- Born: 22 April 1942 (age 84) Hamilton, New Zealand
- Occupation: Actor
- Years active: 1972–present
- Children: 5

= Denis Lill =

Actor

Denis Lill (born 22 April 1942) is a New Zealand-born British actor. He is best known for his roles in Survivors as Charles Vaughan, Only Fools and Horses as Alan Parry, Outside Edge as Dennis Broadley and as Consultant General Surgeon Mr Rose in the ITV medical drama The Royal.

== Career ==
Lill joined the RNZAF as a 13-course BES cadet entrant in 1959. It was in the RNZAF that he first expressed an interest in amateur dramatics and a fondness for mimicking characters of the BBC's The Goon Show. Throughout his air force career, he involved himself in operatic and theatric productions. He left New Zealand for Britain in 1967.

Some of his many film and television roles include ‘The Regiment’ (1972-3), Fall of Eagles (1974), Special Branch (1974 series 4, ep12), Edward the Seventh (1975), Survivors (1975–77), The Eagle Has Landed (1976), Bad Blood (1981), The Scarlet Pimpernel (1982), as William Knox D'Arcy, the Australian oil pioneer in Persia, in Reilly: Ace of Spies (1983), Rumpole of the Bailey (1983–92), Mapp and Lucia (1985–86), Only Fools and Horses (1989–92), Batman (1989), Bernard and the Genie (1991), Red Dwarf (Gunmen of the Apocalypse, 1993), Richard III (1995), Evita (1996), The Opium War (1997), Rebecca (1997) Heartbeat (2002) and The Royal (2003-2011).

Lill twice appeared in the BBC's science fiction series Doctor Who: as Dr Fendelman in the 1977 serial Image of the Fendahl and as Sir George Hutchinson in 1984's The Awakening. After a one-off appearance in the first series of Terry Nation's post-apocalyptic drama Survivors as Charles Vaughan, he became the leading actor for the show's second and third series. Lill portrayed Bertie, the Prince of Wales and later Edward the VII, in the 1978 period serial drama Lillie opposite Francesca Annis as Lillie Langtry.
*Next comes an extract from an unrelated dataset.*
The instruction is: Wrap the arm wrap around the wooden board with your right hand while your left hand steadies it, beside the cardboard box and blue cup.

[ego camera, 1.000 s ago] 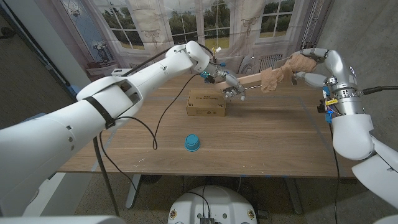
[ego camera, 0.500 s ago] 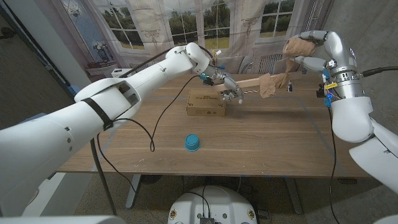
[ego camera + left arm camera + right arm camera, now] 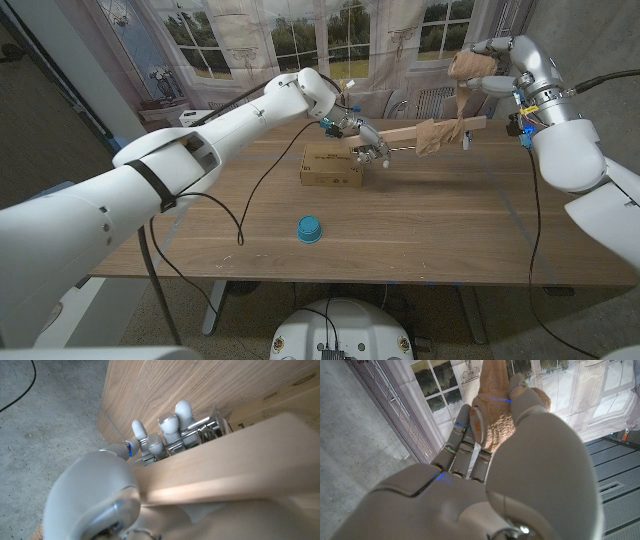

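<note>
Gripping the wooden board (image 3: 400, 134) above the cardboard box (image 3: 332, 166), the left hand (image 3: 366, 143) is extended — the arm wrap (image 3: 450, 115) is clutched, raised, by the right hand (image 3: 478, 66); blue cup (image 3: 309, 229) nearer.

The robot's right hand (image 3: 478, 66) has risen over the last second, from level with the far end of the long pale wooden board (image 3: 400, 133) to well above it, carrying the bunched free end of the tan stretchy fabric arm wrap (image 3: 441, 131) upward. The wrap, earlier slack and lumped close to the hand, is now drawn out into a taut strip running up from the board. The bare tip of the board beyond the wrap now shows
</note>
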Controlling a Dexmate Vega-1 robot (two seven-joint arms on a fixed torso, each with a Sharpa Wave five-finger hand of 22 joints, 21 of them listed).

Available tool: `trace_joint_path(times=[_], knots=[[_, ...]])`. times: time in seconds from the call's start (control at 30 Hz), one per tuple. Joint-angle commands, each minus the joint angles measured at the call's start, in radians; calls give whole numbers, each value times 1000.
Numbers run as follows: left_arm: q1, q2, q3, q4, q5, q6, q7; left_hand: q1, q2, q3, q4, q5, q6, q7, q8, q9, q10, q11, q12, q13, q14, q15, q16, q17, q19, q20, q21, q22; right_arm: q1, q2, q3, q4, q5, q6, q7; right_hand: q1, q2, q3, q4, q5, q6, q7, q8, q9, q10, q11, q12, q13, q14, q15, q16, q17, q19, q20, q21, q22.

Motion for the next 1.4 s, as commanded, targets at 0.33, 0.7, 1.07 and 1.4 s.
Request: trace_joint_path(times=[0.33,0.7,1.07,1.4], knots=[[25,60,-8,-91,-8,41,26,4,15,0,-2,-5,5,5,-6,-5,1,0,-5,2,76,-80,4,5,7,-90,-2,1,238,-164,-144,55,194,-212,130,149,198,33,56,-2,-216,8,-86,-67,192,-9,4,-20,344,-254,-7,19,-6,-97,5,0],[51,132,-12,-230,24,122,87,5,18,1,-2,-7,11,12,-11,-16,-6,0,-7,2,76,-80,6,6,5,-89,-2,1,308,-224,-201,58,260,-280,167,156,197,21,57,2,-675,-111,-75,-86,202,-7,-6,-44,355,-254,-24,40,-16,-108,-1,-1],[85,240,5,-470,131,307,211,14,37,8,-7,-13,1,26,-26,-32,-20,-1,-9,0,72,-81,-1,-1,3,-89,-1,-2,348,-235,-252,83,286,-273,162,160,224,7,58,-8,-113,59,52,-73,159,-2,-6,-46,325,-255,-66,33,-23,-104,-8,-1],[105,277,17,-563,198,414,290,23,52,12,-14,-27,-11,33,-47,-54,-33,-4,-13,-3,65,-82,-12,-7,-4,-90,-3,-10,395,-268,-301,65,299,-353,189,155,239,6,59,-8,-334,54,-80,-83,145,3,0,-43,332,-254,-56,62,-41,-98,-17,0]])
In 1980 he appeared in the role of Josef Merhart, a member of an organised crime syndicate involved in a silver bullion robbery in the hard-hitting British police drama The Professionals; the episode titled "Hijack".

In the 1990s he appeared in sitcoms Outside Edge as Dennis Broadley and Only Fools and Horses as Cassandra's father, Alan Parry.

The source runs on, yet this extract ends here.